Attempting to reverse the spread of Protestantism to
Switzerland and Scotland and even such staunchly Roman Catholic peoples
as the French, Spanish and Polish, the Council of Trent was called in
1545 by Pope Paul III. No less than four other Popes were to rule in
succession before the Council completed its deliberations—Julius III,
Marcellus II, Paul IV and Pius IV.
Pius IV resurrected the Council of Trent which had
been adjourned for the seven years prior to his election. Neither
Marcellus II nor Paul IV presided over a single session of the Council.
The Council resumed only on January 18, 1562 after a lapse of ten years.
This proved to be its final session and its most significant. In this
session a golden opportunity to return the church to a Scriptural
foundation was rejected.
The great issue confronting the Council of Trent was
the matter of the relative weight to be accorded to the Scriptures and
to tradition as the basis of Roman Catholic faith and practice. This was
a difficult debate. On the one hand the bishops well knew the weight
many of the faithful were now assigning the Bible as the teacher of
truth. With an explosion of translations into the various languages of
Europe, bishops felt themselves to be under siege. It was growing more
and more difficult to defend their teachings from the Word of God.
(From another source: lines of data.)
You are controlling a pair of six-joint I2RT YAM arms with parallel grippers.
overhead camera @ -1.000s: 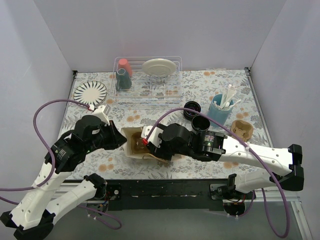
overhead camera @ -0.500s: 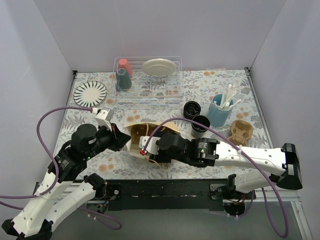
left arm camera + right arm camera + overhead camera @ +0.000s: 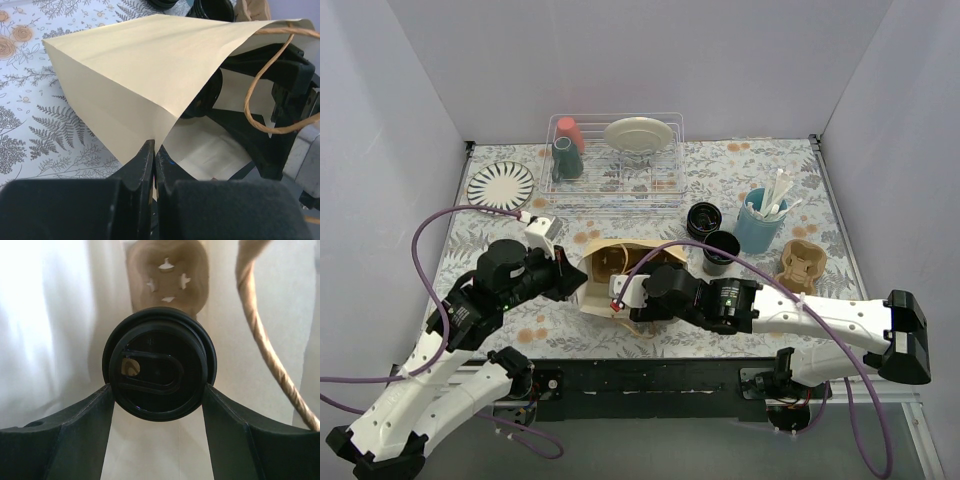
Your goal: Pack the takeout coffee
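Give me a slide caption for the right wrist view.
Right gripper holds a lidded cup inside the bag, a carrier beyond.

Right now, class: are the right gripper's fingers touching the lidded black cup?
Touching. The right wrist view shows both fingers of the right gripper pressed against the lidded black cup.

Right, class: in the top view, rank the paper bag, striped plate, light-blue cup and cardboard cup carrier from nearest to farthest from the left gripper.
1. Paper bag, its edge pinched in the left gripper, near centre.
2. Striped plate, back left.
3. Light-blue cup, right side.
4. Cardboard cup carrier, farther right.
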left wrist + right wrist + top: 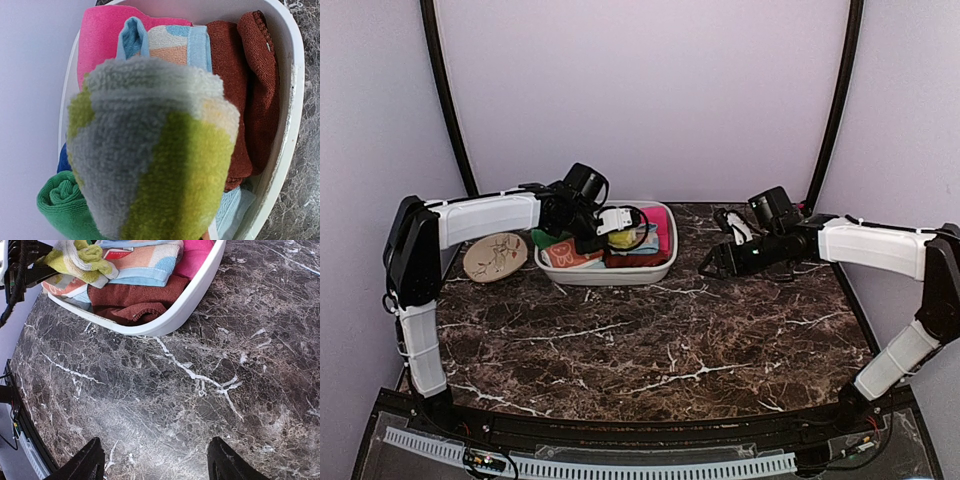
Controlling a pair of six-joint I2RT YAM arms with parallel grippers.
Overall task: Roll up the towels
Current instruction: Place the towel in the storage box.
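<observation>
At the back of the table [650, 340], above the white tub [192, 297], the printed towel [155, 165] is being held bunched in the left gripper [620, 230]. The gripper is judged clamped, though its fingers are being hidden by cloth. The green towel [60, 202] is lying in the tub among other cloths. Nothing is being rolled yet, so both towels are left. The right gripper [157, 462] is being held open over bare marble, where ample room is being offered in front of the tub's rim.

The cream towel [155, 155], blotched yellow-green, hangs bunched across the middle of my left wrist view. The green towel [62, 202] lies rolled at lower left.
</observation>
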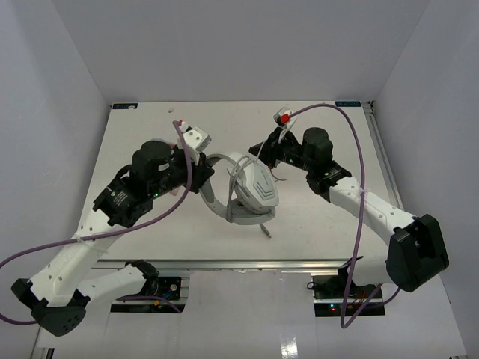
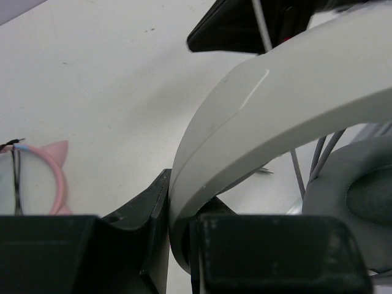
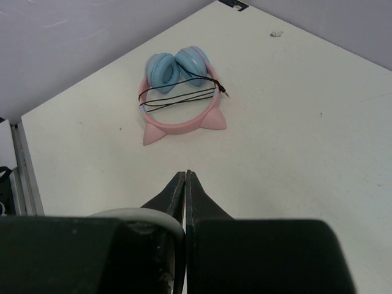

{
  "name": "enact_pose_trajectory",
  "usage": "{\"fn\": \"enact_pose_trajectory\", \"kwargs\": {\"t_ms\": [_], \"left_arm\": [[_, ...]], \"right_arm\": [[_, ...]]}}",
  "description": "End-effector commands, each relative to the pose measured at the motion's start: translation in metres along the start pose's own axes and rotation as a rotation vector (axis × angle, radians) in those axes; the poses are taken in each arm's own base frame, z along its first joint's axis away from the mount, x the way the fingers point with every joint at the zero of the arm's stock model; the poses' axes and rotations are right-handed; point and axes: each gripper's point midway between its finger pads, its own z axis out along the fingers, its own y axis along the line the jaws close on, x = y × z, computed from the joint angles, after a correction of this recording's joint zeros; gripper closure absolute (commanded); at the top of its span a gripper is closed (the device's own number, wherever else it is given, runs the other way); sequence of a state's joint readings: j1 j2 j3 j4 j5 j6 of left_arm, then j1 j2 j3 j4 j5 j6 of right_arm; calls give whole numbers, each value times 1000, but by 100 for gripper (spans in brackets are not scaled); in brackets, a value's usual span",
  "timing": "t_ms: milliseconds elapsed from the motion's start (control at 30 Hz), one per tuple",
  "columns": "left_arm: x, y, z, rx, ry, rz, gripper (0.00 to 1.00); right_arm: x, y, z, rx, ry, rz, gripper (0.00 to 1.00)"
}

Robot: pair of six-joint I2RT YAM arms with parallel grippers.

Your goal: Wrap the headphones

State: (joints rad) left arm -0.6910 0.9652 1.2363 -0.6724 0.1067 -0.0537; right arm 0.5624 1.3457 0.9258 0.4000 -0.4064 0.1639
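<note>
The white-and-grey headphones (image 1: pixel 254 191) lie in the middle of the table, tilted on one ear cup. My left gripper (image 1: pixel 203 173) is shut on the arched headband (image 2: pixel 275 104); in the left wrist view the gripper (image 2: pixel 177 202) has the band pinched between its jaws, with a grey padded ear cup (image 2: pixel 355 196) at the right. Thin grey cable strands (image 2: pixel 318 153) run across the headset. My right gripper (image 1: pixel 258 149) sits just behind the headphones. In the right wrist view it (image 3: pixel 185 177) has its jaws pressed together and the grey cable (image 3: pixel 147 217) curves into them near their base.
A pink-and-blue cat-ear headset (image 3: pixel 180 98) wound with a thin dark cord lies on the white table (image 1: pixel 329 149) towards the back left; its pink band also shows in the left wrist view (image 2: pixel 52 171). Purple arm cables arch over both arms. Walls enclose the table.
</note>
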Motion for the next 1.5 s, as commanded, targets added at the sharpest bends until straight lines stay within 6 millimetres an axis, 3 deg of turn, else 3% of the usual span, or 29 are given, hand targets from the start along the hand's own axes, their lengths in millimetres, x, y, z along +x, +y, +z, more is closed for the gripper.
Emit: {"fn": "enact_pose_trajectory", "kwargs": {"t_ms": [0, 33, 100, 200, 433, 567, 933, 1467], "left_arm": [[60, 24, 38, -46, 218, 178, 100], [74, 32, 47, -71, 264, 209, 100], [82, 42, 56, -122, 286, 240, 100], [83, 50, 61, -161, 296, 258, 100], [93, 95, 68, -404, 367, 320, 100], [92, 107, 69, -480, 393, 349, 100], [57, 148, 68, -802, 359, 366, 100], [47, 170, 66, -968, 345, 473, 100]], "right_arm": [[2, -20, -13, 74, 135, 60, 92], [-4, -21, -12, 79, 142, 55, 92], [-8, -23, -11, 83, 167, 47, 92], [-9, -25, -8, 75, 196, 44, 92], [-1, -17, -9, 31, 232, 60, 92], [-2, -14, -12, 19, 236, 56, 92], [-11, 10, -14, -99, 209, 86, 92], [-37, 39, -18, -252, 142, 78, 90]]}}
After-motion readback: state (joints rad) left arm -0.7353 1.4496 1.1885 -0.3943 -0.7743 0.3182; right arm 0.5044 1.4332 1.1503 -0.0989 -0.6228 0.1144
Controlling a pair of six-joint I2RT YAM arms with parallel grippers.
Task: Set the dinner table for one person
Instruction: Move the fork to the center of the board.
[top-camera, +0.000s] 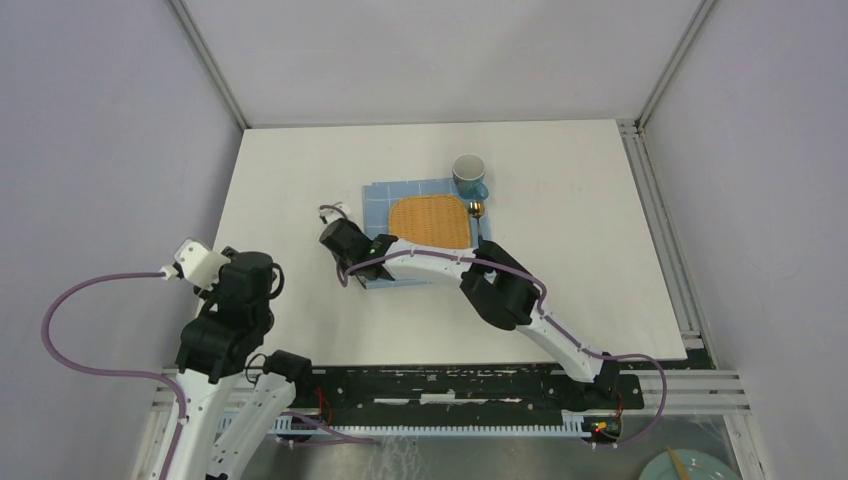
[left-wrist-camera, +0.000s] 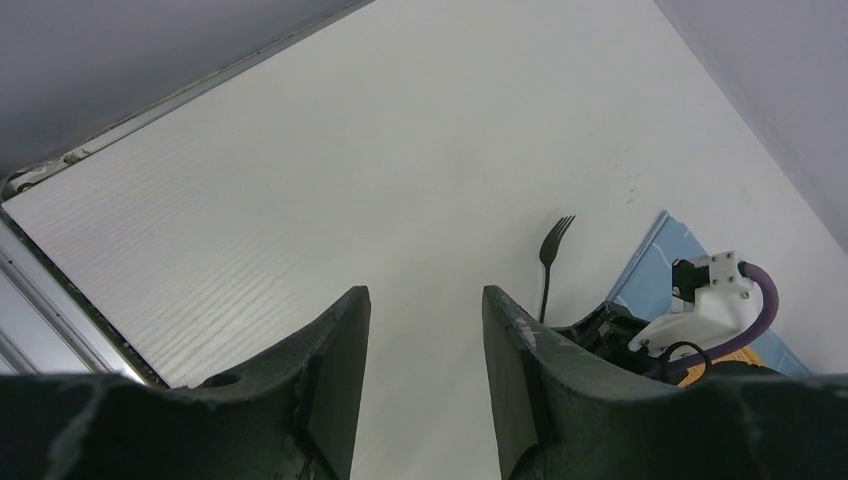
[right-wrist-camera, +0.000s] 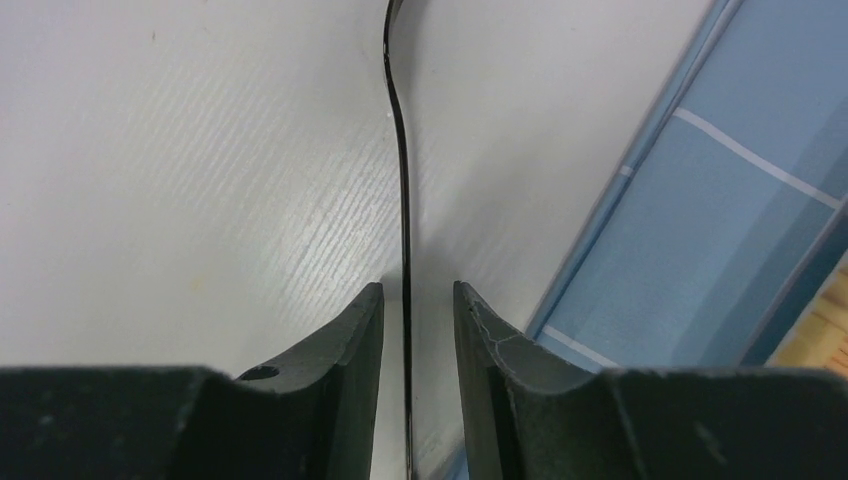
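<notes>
Dinner table (top-camera: 560, 280) bearing a black fork (right-wrist-camera: 405, 200) just beside the blue checked cloth (right-wrist-camera: 700, 220), at its left edge. Right gripper (right-wrist-camera: 418, 330) straddles the fork handle, jaws slightly parted. Left gripper (left-wrist-camera: 425, 340) is spread and empty.

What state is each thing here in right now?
Fork: flat on table, unclamped.
Cup: upright.
Spoon: lying beside mat.
Mat: flat on cloth.
Left gripper: open, empty.
Right gripper: open, straddling fork.
</notes>
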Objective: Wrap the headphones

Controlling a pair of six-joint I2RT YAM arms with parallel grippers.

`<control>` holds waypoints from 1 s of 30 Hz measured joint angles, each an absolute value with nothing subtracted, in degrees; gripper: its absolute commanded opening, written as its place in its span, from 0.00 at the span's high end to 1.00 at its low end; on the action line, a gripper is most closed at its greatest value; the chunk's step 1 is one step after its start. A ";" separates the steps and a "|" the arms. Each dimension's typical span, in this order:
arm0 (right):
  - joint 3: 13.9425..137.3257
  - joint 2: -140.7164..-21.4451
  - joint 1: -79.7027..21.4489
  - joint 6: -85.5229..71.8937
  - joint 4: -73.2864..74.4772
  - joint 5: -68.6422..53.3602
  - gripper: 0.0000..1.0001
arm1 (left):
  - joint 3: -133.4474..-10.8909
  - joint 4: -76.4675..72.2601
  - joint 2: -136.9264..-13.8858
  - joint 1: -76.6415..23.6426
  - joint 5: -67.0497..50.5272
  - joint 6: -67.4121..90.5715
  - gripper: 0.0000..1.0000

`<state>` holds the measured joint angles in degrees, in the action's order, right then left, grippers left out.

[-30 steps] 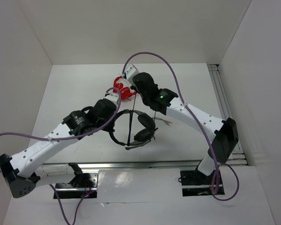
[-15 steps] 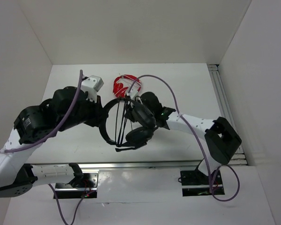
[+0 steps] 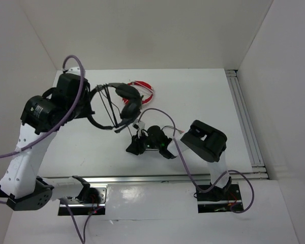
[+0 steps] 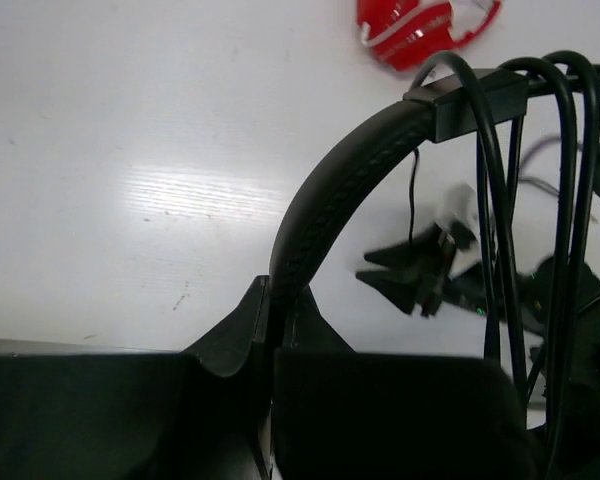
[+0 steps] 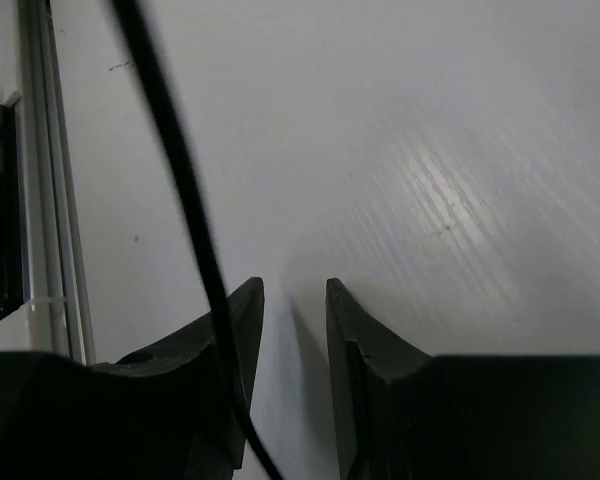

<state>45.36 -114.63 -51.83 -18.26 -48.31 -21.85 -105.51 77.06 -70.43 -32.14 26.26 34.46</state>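
The black headphones [image 3: 127,95] hang in the air over the left middle of the table, with their thin black cable [image 3: 110,105] looped in several strands across the headband. My left gripper [image 3: 90,105] is shut on the padded headband [image 4: 315,205], which runs up from between its fingers [image 4: 238,325] in the left wrist view. The cable strands [image 4: 500,190] hang at the right of that view. My right gripper [image 3: 131,148] sits low over the table, below the headphones, open with nothing between its fingers [image 5: 365,335]. A cable strand [image 5: 180,190] crosses in front of its left finger.
Small red headphones [image 3: 143,86] lie on the table at the back, just behind the black ones, and show in the left wrist view [image 4: 417,27]. An aluminium rail [image 3: 243,117] runs along the right edge, another [image 3: 142,179] along the near edge. White walls enclose the table.
My left arm has lifted the headphones and carried them left and back. My right arm has pulled away from them, folded back and dropped low to the table.
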 measured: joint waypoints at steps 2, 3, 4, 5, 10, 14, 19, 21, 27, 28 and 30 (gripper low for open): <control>42.87 -114.48 -51.90 -19.07 -51.83 -21.76 0.61 | -107.77 76.88 -71.18 -26.72 25.47 33.04 1.00; 41.71 -114.13 -51.90 -19.35 -53.08 -21.52 0.61 | -108.73 76.20 -71.70 -23.70 24.40 32.27 1.00; 40.40 -113.54 -51.99 -19.57 -53.98 -21.17 0.62 | -109.30 75.57 -72.34 -21.08 23.22 31.46 1.00; 38.96 -112.75 -52.01 -19.68 -54.59 -20.62 0.62 | -109.69 75.11 -73.08 -18.85 22.39 31.07 1.00; 32.16 -105.71 -54.81 -18.55 -51.86 -14.13 0.99 | -110.52 74.13 -78.96 -13.74 21.43 29.91 1.00; 30.61 -98.10 -60.84 -17.87 -41.30 -2.59 1.00 | -109.97 72.77 -84.20 -12.32 21.80 30.04 1.00; 36.69 -87.37 -74.59 -17.30 -21.47 21.34 1.00 | -102.54 68.58 -87.22 -12.16 22.90 30.30 1.00; 41.69 -84.47 -79.37 -17.37 -13.69 29.63 1.00 | -97.08 66.19 -87.09 -12.16 22.92 30.20 1.00; 60.16 -79.85 -88.40 -16.23 7.01 47.22 1.00 | -86.15 63.64 -87.57 -13.39 25.91 30.55 1.00; 62.35 -79.40 -89.41 -15.73 8.69 48.93 1.00 | -85.97 63.57 -87.61 -13.78 26.46 30.83 1.00; 68.12 -78.85 -91.09 -14.41 14.28 51.79 1.00 | -85.86 63.24 -87.94 -15.84 28.38 32.51 1.00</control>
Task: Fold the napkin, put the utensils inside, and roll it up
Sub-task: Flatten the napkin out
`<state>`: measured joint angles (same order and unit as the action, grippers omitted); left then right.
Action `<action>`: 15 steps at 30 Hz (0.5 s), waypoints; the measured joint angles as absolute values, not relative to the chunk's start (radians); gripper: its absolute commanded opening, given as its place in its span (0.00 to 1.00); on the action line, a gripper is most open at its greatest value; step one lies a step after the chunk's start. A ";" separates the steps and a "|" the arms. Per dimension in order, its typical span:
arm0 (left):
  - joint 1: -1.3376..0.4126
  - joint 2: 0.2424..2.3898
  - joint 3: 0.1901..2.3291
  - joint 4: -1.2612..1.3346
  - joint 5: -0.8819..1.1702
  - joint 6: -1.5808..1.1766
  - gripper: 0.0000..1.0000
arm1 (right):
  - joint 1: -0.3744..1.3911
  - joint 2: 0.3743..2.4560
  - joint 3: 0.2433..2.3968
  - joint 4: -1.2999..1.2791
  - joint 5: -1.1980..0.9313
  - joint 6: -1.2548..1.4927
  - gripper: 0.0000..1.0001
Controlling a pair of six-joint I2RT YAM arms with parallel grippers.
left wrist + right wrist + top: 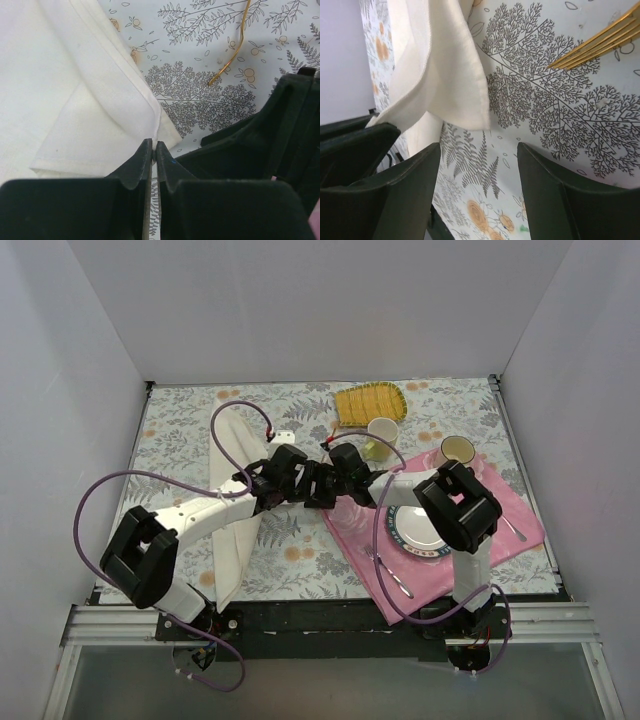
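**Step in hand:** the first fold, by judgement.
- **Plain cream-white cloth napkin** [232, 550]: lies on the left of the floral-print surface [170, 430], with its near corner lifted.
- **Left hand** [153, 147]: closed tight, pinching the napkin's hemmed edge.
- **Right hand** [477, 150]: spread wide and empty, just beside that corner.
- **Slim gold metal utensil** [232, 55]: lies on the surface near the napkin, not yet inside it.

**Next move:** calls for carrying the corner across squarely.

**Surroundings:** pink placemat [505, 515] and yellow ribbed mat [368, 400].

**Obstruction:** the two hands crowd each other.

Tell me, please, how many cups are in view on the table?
2. The first cup stands beside the yellow ribbed mat, on its near side; the second cup sits at the pink placemat's far edge. The arms may hide others.
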<state>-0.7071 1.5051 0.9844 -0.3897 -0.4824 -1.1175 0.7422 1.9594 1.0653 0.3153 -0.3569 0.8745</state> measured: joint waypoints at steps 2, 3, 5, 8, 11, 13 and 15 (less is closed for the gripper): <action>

With
the laity now in possession of the Bible in their own languages, truths
hidden from the laity during centuries of ignorance and darkness now
lighted the minds and hearts of men and women who loved God.
These Bibles had been translated from the Eastern
Manuscripts with which Western Europe was blessed after the calamity of
the capture of Constantinople by the aggressively evangelistic Ottoman
Empire in 1453. That which provided an Islamic foothold in Greece and
the Balkans, as the Moors had earlier achieved in Spain and Portugal,
was to strengthen Christianity despite the threat posed by Islam to the
very existence of European Christianity. When the incursion of Ottoman
Turks in the Southeast reached the gates of Vienna some believed that it
would eventually unite with Islam in the Iberian Peninsula in a pincer
movement which would strangle the very life of Christian Europe. It was
a blessing that the Moors in Spain and Portugal were in severe decline
at the time of the Ottoman zenith.
The benefit bestowed on Christianity by the fall of
the Byzantine Empire was that the fleeing Christians rescued the
invaluable Greek Manuscripts of the New Testament and transported them
to Western Europe, which had hitherto been confined to the Latin Vulgate
version of Scripture. This version had been translated by Jerome in the
fourth century from perverted Alexandrian manuscripts in which
insufficient care had been taken in transcribing the manuscripts—and
deliberate alterations were made. It is a tragedy that the great
proportion of modern translations have once more resorted to using the
Greek manuscripts of the Western tradition which are replete with such
errors.
Rome rejected this benefit. The Council of Trent was
equally divided between those prelates who felt it expedient, in the
light of Protestant success, to proclaim that the Word of God should
form the basis of Roman Catholic faith, and those who promoted tradition
as equal to the Bible in this respect. Bishops of this latter point of
view, in practice almost invariably placed tradition above Scripture in
settling such matters.
In 1534 Ignatius Loyola had founded the Jesuit Order.
Although the order was still in its infancy it had acquired a body of
outstanding priests. They were men of insight. Seeing the danger to the
church, should the vote result in declaring the Bible as the sole
arbiter of truth, they spent time, as we have recorded earlier (See
chapter entitled "The Sabbath and the Seal of God"), with Cardinal
Gaspari de Fosso, Archbishop of Reggio. These insightful Jesuit priests
pointed out to de Fosso that if the Bible was alone to be respected as
the arbiter of truth, then the church would be at a loss to support
Sunday sacredness, for that doctrine was based upon Roman Catholic
tradition alone. De Fosso in his subsequent speech to the assembled
bishops did err in assigning the same circumstances to the alteration of
circumcision to baptism; for as with Sabbath-keeping, Christ Himself set
an example in baptism, and the New Testament amply testified to the
cessation of circumcision as a Christian rite.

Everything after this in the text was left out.